5.15.2014

Television: Fargo, "The Six Ungraspables"

We last left Lester in a jail cell with Mr. Numbers and Mr. Wrench. Under duress (in the form of a dirty sock shoved in his mouth) he gives them Lorne Malvo's name.

Oh, but before that we get the back story about Les's gun and his hand . . . How he'd gone to buy socks and ended up with the shotgun, and how it was birdshot from when Malvo shot the sheriff that lodged itself in Les's hand. So just as Molly puts the pieces together, or so she thinks, Les is sent back to the hospital due to his hand wound becoming infected.

Molly is getting bolder, but not necessarily better at her job. Trying to question a man (and asking leading questions besides) while he's ill and not competent to answer—never mind him needing his rights read and probably a lawyer present—and then searching his house without a warrant (though I guess she could make a case for having cause) . . .
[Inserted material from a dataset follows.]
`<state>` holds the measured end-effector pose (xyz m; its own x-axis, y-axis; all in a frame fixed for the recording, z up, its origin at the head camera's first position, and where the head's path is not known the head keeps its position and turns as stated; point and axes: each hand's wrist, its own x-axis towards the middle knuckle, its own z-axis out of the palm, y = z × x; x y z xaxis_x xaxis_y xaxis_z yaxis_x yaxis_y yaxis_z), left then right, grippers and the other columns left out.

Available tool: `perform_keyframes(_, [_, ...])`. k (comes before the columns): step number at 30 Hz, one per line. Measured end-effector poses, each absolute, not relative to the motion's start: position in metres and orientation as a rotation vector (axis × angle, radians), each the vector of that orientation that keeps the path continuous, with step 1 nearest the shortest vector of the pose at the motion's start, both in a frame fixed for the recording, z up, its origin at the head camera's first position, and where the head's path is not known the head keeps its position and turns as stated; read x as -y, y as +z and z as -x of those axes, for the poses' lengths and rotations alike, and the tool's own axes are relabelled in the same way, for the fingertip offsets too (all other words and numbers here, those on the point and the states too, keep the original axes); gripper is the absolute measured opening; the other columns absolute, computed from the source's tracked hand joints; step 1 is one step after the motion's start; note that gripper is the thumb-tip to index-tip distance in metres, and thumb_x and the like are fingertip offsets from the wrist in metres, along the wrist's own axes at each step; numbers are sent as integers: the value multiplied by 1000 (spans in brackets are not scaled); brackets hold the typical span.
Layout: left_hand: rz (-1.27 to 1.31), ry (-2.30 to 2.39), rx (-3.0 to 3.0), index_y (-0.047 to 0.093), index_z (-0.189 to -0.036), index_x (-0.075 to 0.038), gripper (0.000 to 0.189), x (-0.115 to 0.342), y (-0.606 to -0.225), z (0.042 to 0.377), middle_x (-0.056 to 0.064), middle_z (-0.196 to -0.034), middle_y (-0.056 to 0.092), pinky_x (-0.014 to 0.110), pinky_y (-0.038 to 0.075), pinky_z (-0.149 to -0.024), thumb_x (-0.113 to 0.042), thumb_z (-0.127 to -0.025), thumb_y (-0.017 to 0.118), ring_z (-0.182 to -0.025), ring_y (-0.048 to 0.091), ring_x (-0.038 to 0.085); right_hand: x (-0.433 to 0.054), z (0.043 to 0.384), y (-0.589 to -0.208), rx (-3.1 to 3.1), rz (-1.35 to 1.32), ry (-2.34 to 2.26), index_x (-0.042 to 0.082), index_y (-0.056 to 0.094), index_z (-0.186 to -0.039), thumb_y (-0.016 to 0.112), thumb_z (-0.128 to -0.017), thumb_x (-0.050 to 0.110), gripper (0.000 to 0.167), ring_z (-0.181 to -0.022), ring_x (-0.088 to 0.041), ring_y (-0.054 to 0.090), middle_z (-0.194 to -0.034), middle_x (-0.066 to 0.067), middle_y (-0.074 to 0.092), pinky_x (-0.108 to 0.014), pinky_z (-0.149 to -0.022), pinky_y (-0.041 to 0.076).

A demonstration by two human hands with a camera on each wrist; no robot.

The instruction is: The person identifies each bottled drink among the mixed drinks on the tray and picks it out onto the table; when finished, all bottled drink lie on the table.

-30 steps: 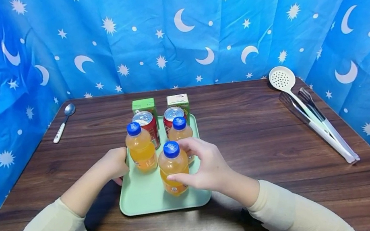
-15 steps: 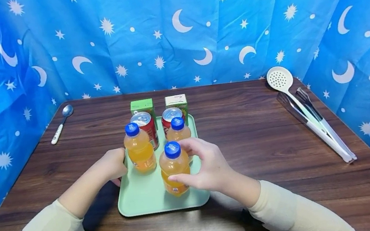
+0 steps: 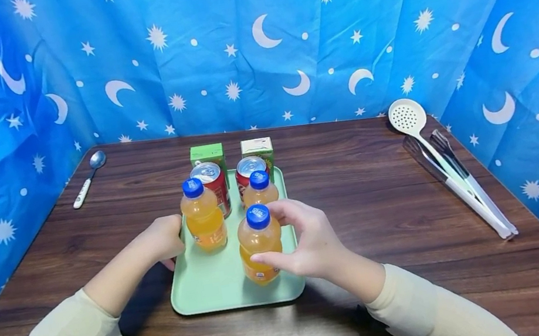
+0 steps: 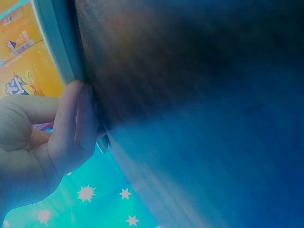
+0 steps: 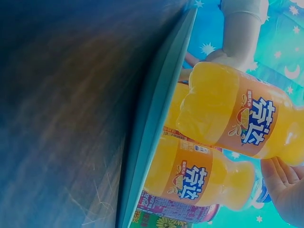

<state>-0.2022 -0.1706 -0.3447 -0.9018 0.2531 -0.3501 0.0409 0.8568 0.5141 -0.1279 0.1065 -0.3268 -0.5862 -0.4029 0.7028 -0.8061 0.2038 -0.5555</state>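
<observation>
An orange soda bottle with a blue cap (image 3: 261, 252) is gripped by my right hand (image 3: 308, 239), thumb in front and fingers behind, over the near right part of the green tray (image 3: 204, 292). Whether its base touches the tray I cannot tell. In the right wrist view the held bottle (image 5: 232, 111) leans at an angle to the bottle (image 5: 194, 175) behind it. My left hand (image 3: 166, 237) grips the tray's left rim; the left wrist view shows the fingers (image 4: 71, 114) curled at that rim. Another orange soda bottle (image 3: 204, 217) stands upright on the tray's left side.
Two red cans (image 3: 219, 185) stand behind the bottles, with two green drink cartons (image 3: 207, 153) at the tray's far end. A spoon (image 3: 89, 179) lies at the table's far left. A white skimmer (image 3: 408, 116) and tongs (image 3: 471, 188) lie on the right.
My right hand has shifted slightly to the right with the held bottle, opening a wider gap to the left bottle. The left hand keeps its hold on the tray.
</observation>
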Motion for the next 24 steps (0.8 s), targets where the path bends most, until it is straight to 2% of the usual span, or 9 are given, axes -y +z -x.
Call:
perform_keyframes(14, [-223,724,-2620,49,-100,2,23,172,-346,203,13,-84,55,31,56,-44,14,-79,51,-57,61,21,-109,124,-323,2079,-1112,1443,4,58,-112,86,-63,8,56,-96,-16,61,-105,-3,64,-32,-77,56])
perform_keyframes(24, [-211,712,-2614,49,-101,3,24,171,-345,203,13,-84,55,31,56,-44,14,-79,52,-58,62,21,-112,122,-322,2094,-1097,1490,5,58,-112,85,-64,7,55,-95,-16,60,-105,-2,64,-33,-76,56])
Meanwhile, Malvo closes in on sealing the blackmail deal. That plot is really far less interesting than anything else going on, despite having Billy Bob Thornton's amazing acting going for it.

Grimly, though slower than Molly, continues to work things from his end. He's visited by a neighbor across the way as they share a late-night warm milk habit. The neighbor tells Grimly a parable about a rich man wanting to save the world. When giving all his money away doesn't do it, he kills himself to donate his organs. This doesn't save the world, either, but does that mean it wasn't worth it? A nice enough story—and clearly the answer here is that the world is not one; the world is made up of many individual worlds and lives, and if you save even one, you've saved a world if not the world—but I'm not sure it got Grimly anywhere. And then Malvo threatens the neighbor at the end of the episode, so . . . If you don't save a life, if you end it instead . . . That is the end of a world, too, isn't it? And possibly the end of many other worlds connected to that one. We're not a whole, we're a chain.

Philosophy lesson over. What else happened? Um . . . The sheriff's widow had her baby, a girl named Bernadette. There was probably some other stuff I've already since forgotten. It's still a solid show, but I find my attention slacking now and then. The intensity level has gone down somewhat, and I find myself eager to get to the big finale and see where the chips ultimately settle.